Mellie laughed. “Of course. I forgot. Well, if drumming doesn’t work out, you’d be an excellent teacher.”

“Hardly.” His voice came out low, and he headed for the next table.

Kay fetched another bench. An image of Mr. Warburton flashed in her mind. She’d never stayed at any school more than three months in a row, but she’d never forgotten the tenth-grade history teacher.

Big and loud, Mr. Warburton used to perch on the front of his desk and tell stories. In his classroom, history was more than terms and dates—it was real people in the sweeping arc of life, caught up in grand events. And he cared. The students responded.

“Little more this way.” Roger tugged a table to the side, face red.

Kay pictured Roger as that sort of teacher, the once-in-a-lifetime sort who could engage children and change lives. “I can see you as a teacher too. I really can.”

Roger scrunched up his face. “Hardly. Kids only like me because I’m an overgrown kid myself. I’m not a teacher.”

She frowned and helped Mellie carry a bench over to his table. “It’s more than that. You have a gift.”

He shot a glare at her. “I’m not good enough, all right?”

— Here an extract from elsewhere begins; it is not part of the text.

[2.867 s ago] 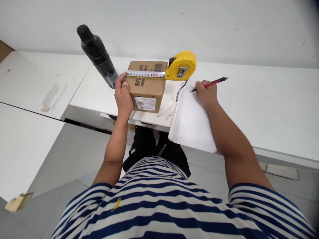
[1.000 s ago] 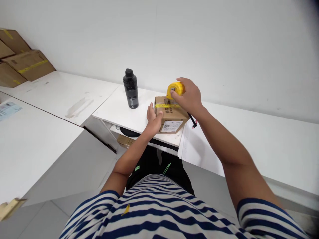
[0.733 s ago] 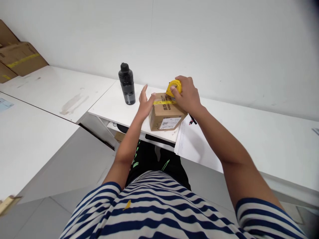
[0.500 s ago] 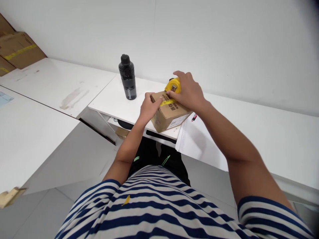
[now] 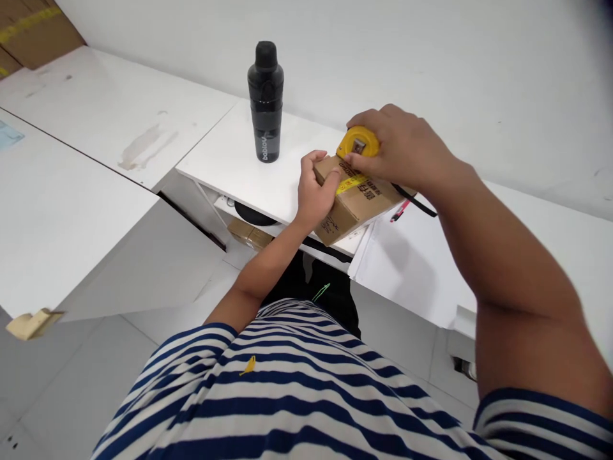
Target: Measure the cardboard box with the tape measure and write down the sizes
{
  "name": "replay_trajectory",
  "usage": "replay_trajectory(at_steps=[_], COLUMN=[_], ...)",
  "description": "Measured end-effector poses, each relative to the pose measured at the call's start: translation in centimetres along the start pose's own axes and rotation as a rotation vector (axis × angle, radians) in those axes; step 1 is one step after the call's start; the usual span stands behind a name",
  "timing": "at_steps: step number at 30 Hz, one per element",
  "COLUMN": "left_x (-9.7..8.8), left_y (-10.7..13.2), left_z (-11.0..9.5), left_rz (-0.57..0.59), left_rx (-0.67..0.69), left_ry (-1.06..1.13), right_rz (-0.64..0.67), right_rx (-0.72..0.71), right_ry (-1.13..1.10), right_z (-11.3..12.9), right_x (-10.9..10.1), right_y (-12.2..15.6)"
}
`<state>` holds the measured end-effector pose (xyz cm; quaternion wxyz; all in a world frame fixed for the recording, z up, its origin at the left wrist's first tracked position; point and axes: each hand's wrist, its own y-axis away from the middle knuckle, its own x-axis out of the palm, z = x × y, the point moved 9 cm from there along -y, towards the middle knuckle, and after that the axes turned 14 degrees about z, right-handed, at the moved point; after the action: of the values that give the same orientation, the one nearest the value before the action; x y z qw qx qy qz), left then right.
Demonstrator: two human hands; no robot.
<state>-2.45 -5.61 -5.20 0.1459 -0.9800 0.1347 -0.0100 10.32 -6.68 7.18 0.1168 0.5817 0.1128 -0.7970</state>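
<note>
A small cardboard box (image 5: pixel 352 214) with dark print and a strip of yellow tape sits tilted near the front edge of the white desk. My left hand (image 5: pixel 318 191) grips its left end, thumb on top and fingers behind. In my right hand (image 5: pixel 395 147) is a yellow tape measure (image 5: pixel 359 143), held against the box's far top edge with the thumb near the printed face. A black strap hangs from beneath that hand over the box's right end. Whether any blade is pulled out is hidden.
A black bottle (image 5: pixel 266 105) stands behind and left of the box. White paper sheets (image 5: pixel 397 255) with a red and black pen (image 5: pixel 400 211) lie to the right. Larger cardboard boxes (image 5: pixel 41 32) stand at far left. Another small box (image 5: pixel 249 234) sits on the shelf below.
The view has shifted, so the desk looks nearer. The box has tipped, its label side now out of sight. My right hand still holds the tape measure, and the black strap has come into view.
</note>
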Motion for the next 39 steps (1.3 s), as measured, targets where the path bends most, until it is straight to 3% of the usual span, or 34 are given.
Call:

She almost dropped the bench on his toes. “Not—not good enough? I thought—I thought you were redeemed.”

He stared down at her with a look in his eyes she’d never seen before—a strange mix of shock and . . . insecurity?

Kay’s heart shriveled up. Deep down inside, he didn’t really believe he’d been redeemed, did he? And if he hadn’t been . . .

Roger blinked, and the insecurity vanished. “Not
that
kind of good. Just meant I wouldn’t be good at teaching. All those routines and regulations and stuff. I can barely fill out my forms right. Ask Elroy.”

“He does fine,” Mike said with his shy smile.

“Fine. Yeah. Those forms about kill me. Couldn’t do that for the rest of my life. Okay, the room’s back to normal.
Somehow we managed not to break anything.” He strode out of the room.

The shriveled-up feeling didn’t go away.

“Come on.” Mellie touched her arm. “Georgie and the other girls are waiting for us.”

“Yeah.” She walked with Mellie and Louise into the foyer.

“The children had so much fun with the art projects.” Georgie stepped forward, blue eyes dancing. “How was the soccer game?”

Mellie smoothed her hair and smiled. “The nuns will have a hard time settling our little soccer players down again.”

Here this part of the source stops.